On the question of public libraries, Carney is proud of libraries in our state and how they are evolving to technology in the 21st Century.

For the role of the Delaware Dept. of Education, Carney wants to turn them from an accountability machine to more of a resource for school districts so they can succeed.

A question was asked about education funding.  Carney felt Delaware needs to look at every dollar being spent on education, specifically Title I funding from the federal government.  He said he has never seen any school or district accurately explain where those federal dollars are spent.

Woodbridge Board of Education member Walter Gilefski was in the audience and Carney congratulated the district on their football team’s excellent year.  When colleges were mentioned for Delaware students to attend, Carney threw out Dartmouth as an option as well.

In the meantime, the exiting Governor of Delaware, Jack Markell, sent a letter to Delaware educators with the following:

From: Markell, Governor (Governor)
Thursday, January 12, 2017 10:00:09 AM (UTC-05:00) Eastern Time (US & Canada)
K12 Employees
Thank you

To Delaware educators:


As my term comes to a close, I want to thank you for all of the progress that you have made possible for the children of Delaware and the people of our state.

There has probably never been a better time to be somebody who has the right skills.  And there’s probably never been a worse time to be without those skills.  And that’s where you come in.

The last eight years have been productive and rewarding for our students.  Educators have been tireless in your determination to support our students. You have risen to the challenge and delivered in our classrooms.

As we adopted the Common Core standards – to match what students need to know to be competitive in college and the workplace – teachers and leaders came together to create effective lesson plans and collaborate as effectively as anywhere in the country. Throughout it all, you supported each other through Professional Learning Communities, and came together to tailor learning for each of our children.

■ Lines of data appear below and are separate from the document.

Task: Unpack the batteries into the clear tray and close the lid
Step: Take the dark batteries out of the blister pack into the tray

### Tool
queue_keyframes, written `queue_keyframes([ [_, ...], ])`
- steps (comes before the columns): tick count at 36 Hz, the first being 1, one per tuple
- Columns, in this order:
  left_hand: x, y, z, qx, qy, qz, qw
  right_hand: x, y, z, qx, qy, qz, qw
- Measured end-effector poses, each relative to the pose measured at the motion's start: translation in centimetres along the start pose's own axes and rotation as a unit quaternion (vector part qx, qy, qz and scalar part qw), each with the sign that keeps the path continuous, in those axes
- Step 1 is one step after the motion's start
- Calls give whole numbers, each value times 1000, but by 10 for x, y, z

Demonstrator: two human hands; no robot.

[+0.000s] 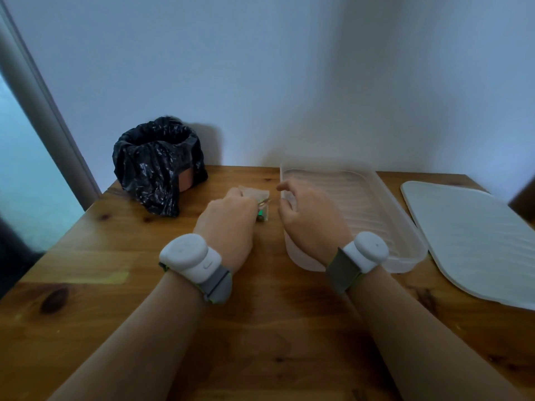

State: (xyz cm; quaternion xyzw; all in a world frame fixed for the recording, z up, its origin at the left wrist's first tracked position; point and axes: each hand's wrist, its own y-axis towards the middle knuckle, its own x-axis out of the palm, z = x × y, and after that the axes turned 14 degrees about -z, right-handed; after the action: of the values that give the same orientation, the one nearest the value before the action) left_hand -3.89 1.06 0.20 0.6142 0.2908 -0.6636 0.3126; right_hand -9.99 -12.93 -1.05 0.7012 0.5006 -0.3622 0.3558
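The pack (262,202) is sitting near the middle of the counter's (260,328) far edge, just left of the tray (376,215). The left hand (228,224) is gripping it, fingers curled round its near side. It is looking like a small tan card with 1 green-marked battery (260,213) showing at its lower edge, beside the left knuckles.

The right hand (307,215) is hovering over the tray's left rim, close to the pack but not touching it. Its thumb and forefinger are standing apart and the other fingers are curling loosely, with nothing seen between them, so it is reading as released.

Judging by this, the task is only starting. The tray is lying empty, its ribbed floor showing through. The lid (469,241) is lying flat on the counter just right of the tray, off it, toward the right edge. Opening the pack, moving the batteries and closing the lid are all remaining.

A bin (157,166) lined with a black bag is standing at the far left corner.

The left hand is hiding most of the pack, so how many batteries it is holding, and whether it is already torn open, is not showing. The scene is dim and soft. The right fingertips are partly hidden behind the hand, and the frame is cutting the lid's right corner.
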Motion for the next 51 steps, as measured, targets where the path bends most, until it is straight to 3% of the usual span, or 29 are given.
queue_keyframes([
  [7,2,8,-1,50,-132,99,985,0,0,-2,-3,22,0,1000],
  [13,8,17,-5,115,-282,147,941,-3,-2,-7,-9,150,-10,989],
  [18,11,19,-6,134,-399,147,895,-6,-4,-10,-21,296,-13,955],
  [21,8,15,-4,132,-475,142,858,-5,-5,-10,-43,340,-40,939],
  [26,2,8,-4,133,-617,129,764,-9,-6,-9,-79,395,-79,912],
  [30,3,7,-4,127,-656,137,731,-11,-6,-10,-89,408,-76,905],
  [34,4,6,-1,126,-662,141,726,-11,-7,-10,-91,449,-91,884],
  [43,8,9,-4,126,-634,124,753,-7,-4,-5,-87,436,-71,893],
  [51,15,14,-1,143,-527,127,828,-9,-1,-1,-86,427,-46,899],
])
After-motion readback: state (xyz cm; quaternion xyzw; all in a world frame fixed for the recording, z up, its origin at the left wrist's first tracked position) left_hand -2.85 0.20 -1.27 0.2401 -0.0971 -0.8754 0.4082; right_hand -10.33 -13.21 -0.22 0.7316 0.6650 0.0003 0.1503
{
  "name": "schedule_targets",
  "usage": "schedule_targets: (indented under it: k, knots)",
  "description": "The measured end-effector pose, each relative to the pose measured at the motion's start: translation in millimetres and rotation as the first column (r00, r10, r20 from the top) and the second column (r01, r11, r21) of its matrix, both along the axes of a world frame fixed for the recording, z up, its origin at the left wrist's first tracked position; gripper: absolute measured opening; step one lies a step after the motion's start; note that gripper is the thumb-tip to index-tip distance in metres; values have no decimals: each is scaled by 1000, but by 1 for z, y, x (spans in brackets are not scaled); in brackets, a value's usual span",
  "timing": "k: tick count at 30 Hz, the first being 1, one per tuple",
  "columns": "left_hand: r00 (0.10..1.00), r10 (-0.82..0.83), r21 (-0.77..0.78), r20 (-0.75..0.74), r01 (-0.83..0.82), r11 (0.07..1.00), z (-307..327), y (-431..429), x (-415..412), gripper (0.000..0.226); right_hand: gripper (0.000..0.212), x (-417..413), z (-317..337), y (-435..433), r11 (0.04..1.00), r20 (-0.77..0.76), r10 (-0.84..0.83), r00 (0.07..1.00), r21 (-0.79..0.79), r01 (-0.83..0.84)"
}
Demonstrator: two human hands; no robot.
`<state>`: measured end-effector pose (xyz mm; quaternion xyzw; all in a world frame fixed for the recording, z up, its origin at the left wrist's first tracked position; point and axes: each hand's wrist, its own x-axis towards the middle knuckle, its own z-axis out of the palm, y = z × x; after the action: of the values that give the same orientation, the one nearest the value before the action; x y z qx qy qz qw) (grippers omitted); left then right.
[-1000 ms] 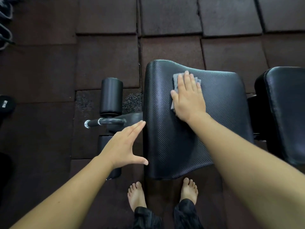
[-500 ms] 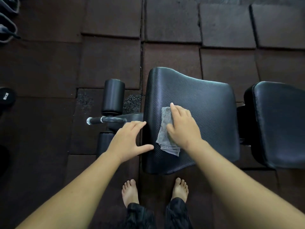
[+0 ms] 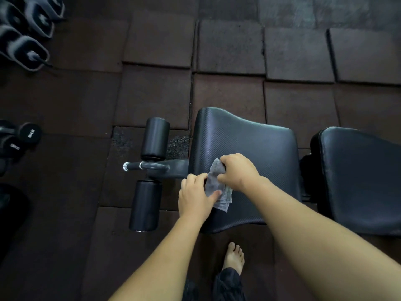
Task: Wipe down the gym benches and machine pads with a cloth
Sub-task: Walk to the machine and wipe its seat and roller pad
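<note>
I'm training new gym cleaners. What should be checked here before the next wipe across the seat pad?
1. Hold on the cloth: ok; the right hand grips its top and the left hand pinches its left edge.
2. The cloth spread flat for wiping: not ok; it is bunched between the hands.
3. The cloth over the seat pad: ok; it is at the pad's near left part.
4. The seat pad already clean: cannot tell; the surface is dark and textured.
5. The back pad and foam rollers wiped: cannot tell.
</note>
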<state>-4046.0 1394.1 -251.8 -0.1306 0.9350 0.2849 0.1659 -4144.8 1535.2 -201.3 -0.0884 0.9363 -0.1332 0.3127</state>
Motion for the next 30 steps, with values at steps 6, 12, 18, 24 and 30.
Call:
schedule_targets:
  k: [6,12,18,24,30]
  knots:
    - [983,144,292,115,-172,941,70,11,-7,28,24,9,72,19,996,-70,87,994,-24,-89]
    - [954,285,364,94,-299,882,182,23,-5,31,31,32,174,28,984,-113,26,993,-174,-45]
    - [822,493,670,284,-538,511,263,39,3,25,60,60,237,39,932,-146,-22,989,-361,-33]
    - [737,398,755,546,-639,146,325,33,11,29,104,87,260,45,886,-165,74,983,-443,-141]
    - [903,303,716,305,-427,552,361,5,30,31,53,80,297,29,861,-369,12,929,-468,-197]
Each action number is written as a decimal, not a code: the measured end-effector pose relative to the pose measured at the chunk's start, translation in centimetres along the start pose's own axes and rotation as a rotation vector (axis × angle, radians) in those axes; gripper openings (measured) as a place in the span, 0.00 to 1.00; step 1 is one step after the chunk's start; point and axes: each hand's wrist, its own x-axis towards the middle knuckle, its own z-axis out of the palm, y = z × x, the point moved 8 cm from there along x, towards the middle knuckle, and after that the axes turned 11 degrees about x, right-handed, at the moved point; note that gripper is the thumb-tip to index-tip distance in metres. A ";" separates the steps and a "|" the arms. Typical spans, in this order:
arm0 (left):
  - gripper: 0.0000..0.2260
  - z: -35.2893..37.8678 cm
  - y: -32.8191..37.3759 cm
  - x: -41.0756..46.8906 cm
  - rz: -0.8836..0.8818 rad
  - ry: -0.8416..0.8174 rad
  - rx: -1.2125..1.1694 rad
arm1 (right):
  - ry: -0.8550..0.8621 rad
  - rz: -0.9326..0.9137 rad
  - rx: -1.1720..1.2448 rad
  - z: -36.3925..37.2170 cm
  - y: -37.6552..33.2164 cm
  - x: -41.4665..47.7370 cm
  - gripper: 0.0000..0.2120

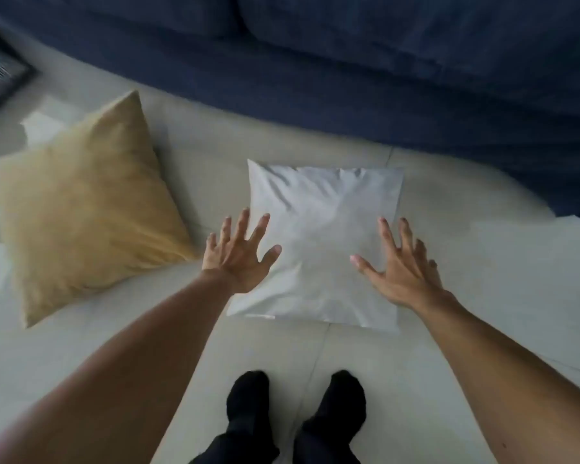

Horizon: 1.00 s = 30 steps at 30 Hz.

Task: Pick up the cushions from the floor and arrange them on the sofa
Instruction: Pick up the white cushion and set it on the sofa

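My two feet in black socks [295, 410] stand on the pale tiled floor [482, 296] closest to me, between my forearms and just short of my hands; beyond them my left hand [238, 256] and right hand [402, 269] are both spread wide, fingers fanned and palms down, holding nothing; whether they already touch the fabric or hover just above it I cannot tell. Between and under them lies the white cushion [318, 236], flat on the floor, my left hand over its left edge and my right hand over its right side; it looks soft and light, the cover creased and a little slack, so I judge it will sag if lifted from one corner and is best taken by the two opposite side edges, one hand to each, fingers tucked under and thumbs on top; the smooth cover may slide somewhat, so a firm pinch into the filling seems wise. Out beyond my left hand, well apart from the white one, lies the yellow cushion [87, 209], turned corner-on, with a fuzzier cover that should grip more easily. Past my fingertips runs the dark blue sofa [382, 78], with no cushion from the floor on it yet in what I can see. Counted: two cushions on the floor, one white and one yellow; one sofa; two hands, both empty.
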 end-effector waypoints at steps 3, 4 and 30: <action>0.35 4.9 0.1 3.1 -0.008 -0.013 -0.044 | 0.059 -0.011 0.036 3.8 1.8 3.2 0.47; 0.36 6.5 0.0 4.1 -0.010 -0.002 -0.089 | 0.090 -0.034 0.079 5.0 2.3 4.2 0.47; 0.35 -7.4 -3.6 -12.6 0.153 0.575 -0.624 | 0.372 -0.422 0.385 -2.4 -11.3 -11.9 0.43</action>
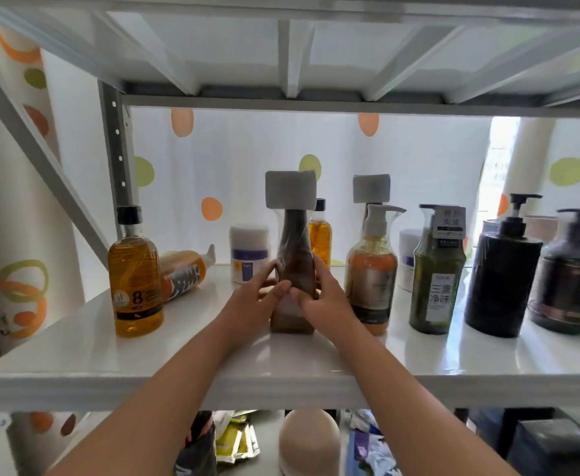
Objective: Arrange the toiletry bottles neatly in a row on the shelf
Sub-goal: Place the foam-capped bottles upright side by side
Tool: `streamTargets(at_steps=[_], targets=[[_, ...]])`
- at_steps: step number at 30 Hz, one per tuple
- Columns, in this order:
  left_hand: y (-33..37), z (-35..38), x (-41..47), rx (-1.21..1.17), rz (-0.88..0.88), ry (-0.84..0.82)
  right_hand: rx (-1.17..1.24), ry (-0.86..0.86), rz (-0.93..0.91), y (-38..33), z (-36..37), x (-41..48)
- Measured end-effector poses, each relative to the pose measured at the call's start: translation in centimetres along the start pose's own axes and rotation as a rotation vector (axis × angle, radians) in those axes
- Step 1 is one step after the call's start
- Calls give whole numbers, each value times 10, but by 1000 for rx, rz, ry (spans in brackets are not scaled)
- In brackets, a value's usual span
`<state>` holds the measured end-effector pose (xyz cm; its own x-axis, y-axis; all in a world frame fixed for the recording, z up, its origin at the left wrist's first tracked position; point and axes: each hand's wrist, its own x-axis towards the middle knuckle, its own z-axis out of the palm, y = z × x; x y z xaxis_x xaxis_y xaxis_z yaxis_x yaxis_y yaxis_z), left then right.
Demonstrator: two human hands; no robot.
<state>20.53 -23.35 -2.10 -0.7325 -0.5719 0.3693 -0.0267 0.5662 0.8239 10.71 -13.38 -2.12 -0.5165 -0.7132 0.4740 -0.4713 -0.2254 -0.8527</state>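
A brown bottle (293, 259) with a grey wrapped cap stands upright mid-shelf on the white shelf (213, 359). My left hand (256, 297) and my right hand (319, 297) grip it from either side, fingers curled round its lower body. To its right stand an orange pump bottle (372, 269), a green bottle (436, 276) and two black pump bottles (501, 276) (570, 273). At the left stands an amber bottle (134, 276); behind it an orange bottle (185, 273) lies on its side.
A white jar (249, 252) and a small amber bottle (320, 235) stand at the back, with another grey-capped bottle (371, 190) behind the orange pump bottle. A grey upright post (118, 149) rises at the left. Packets and a round object (307, 441) lie on the lower shelf.
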Motion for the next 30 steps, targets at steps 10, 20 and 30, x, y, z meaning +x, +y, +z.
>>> streamTargets(at_steps=[10,20,30], targets=[[-6,-4,-8,-200,61,-132,-155,68,32,4,-1,-8],[-13,2,0,-178,126,-135,-259,146,95,-16,6,-20],[10,0,-22,133,172,183,-441,377,52,-39,18,-40]])
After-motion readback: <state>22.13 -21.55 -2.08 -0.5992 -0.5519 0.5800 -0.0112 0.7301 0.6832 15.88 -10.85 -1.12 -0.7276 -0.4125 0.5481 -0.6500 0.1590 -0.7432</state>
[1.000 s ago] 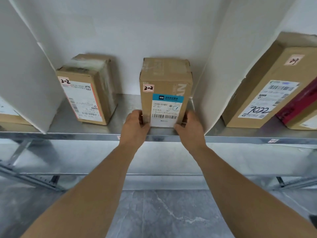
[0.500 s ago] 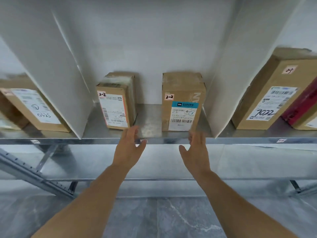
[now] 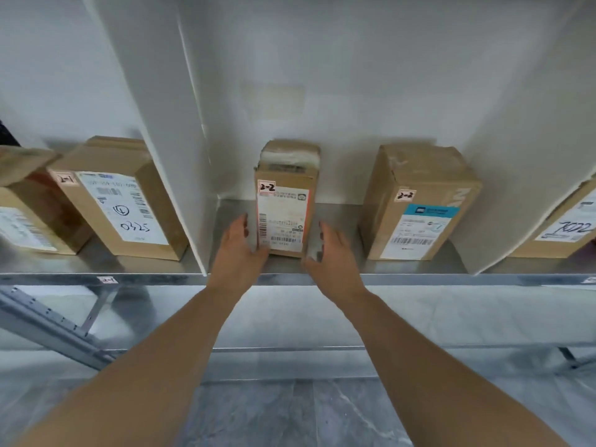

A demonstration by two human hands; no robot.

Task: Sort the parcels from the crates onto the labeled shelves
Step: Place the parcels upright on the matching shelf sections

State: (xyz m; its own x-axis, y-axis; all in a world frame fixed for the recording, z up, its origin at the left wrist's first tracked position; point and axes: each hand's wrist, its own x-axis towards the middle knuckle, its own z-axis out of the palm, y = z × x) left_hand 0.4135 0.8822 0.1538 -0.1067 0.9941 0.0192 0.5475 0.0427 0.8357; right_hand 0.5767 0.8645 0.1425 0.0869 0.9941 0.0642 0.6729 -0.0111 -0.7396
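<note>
A narrow brown parcel [image 3: 283,217] marked 2-2 stands upright in the middle compartment of the metal shelf [image 3: 290,279]. My left hand [image 3: 240,250] lies against its left side, fingers straight and thumb at the lower front corner. My right hand [image 3: 329,253] is open just off its right side; blur hides whether it touches. A wider brown parcel [image 3: 416,204], also marked 2-2 and carrying a blue label, stands free to the right in the same compartment.
White dividers [image 3: 180,156] [image 3: 516,156] wall the compartment on both sides. The left compartment, tagged 2-1 [image 3: 105,280], holds two parcels [image 3: 122,204] [image 3: 19,221]. A parcel with handwritten digits [image 3: 561,227] leans in the right one. Grey tiled floor [image 3: 290,414] lies below.
Both hands let go of the blue-label parcel, drew back, then moved left to flank the narrow parcel. My view has swung left with them.
</note>
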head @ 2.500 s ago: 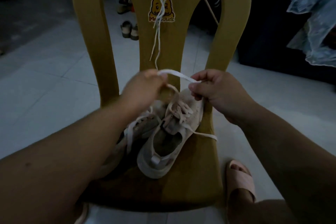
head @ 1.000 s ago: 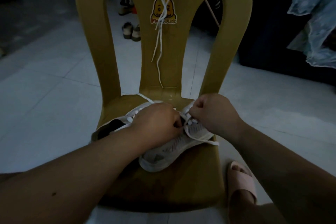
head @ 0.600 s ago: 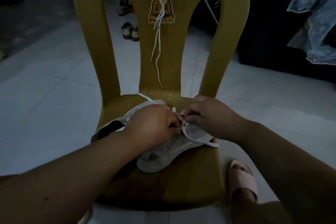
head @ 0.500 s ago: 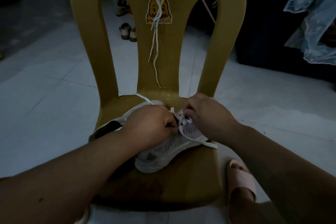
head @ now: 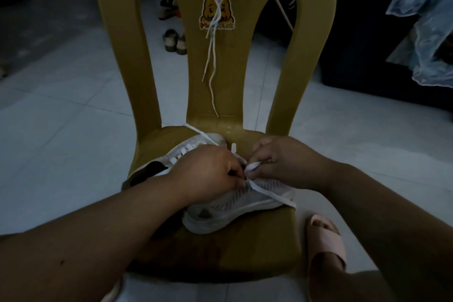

This process has not been easy, but the results show your hard work is paying off. We have achieved record-high graduation rates. Thousands of students are on track to be fluent in another language by fourth grade, including ten percent of all kindergartners, and thousands more are passing college-level dual enrollment and Advanced Placement courses before they graduate compared to just a few years ago.  You have made possible the incredible growth in our Pathways to Prosperity program, from just thirty students in one class two years ago to today when nearly 6,000 students are earning college credit, industry-recognized credentials and workplace experience in growing industries from IT to health care to culinary arts.

We all know that education is the great equalizer – it has the power to transform the lives of our young people, open doors and give them opportunities that their parents never had.  It is more important than ever, and will only become more so.

You are the reason that our students are excelling, and that Delaware has emerged as one of the leading states in education over the past few years.  I have been inspired every day by your creativity, perseverance, and commitment to the children of our state. While the state can set education policies, you are the ones who make learning happen – who spend time after school with kids who need additional help, work late on new lesson plans, and collaborate with your peers, always looking to improve the experience of our students. I look forward to watching you build on our progress for years to come.  With you leading our schools and classrooms, I am confident that our brightest days are ahead of us.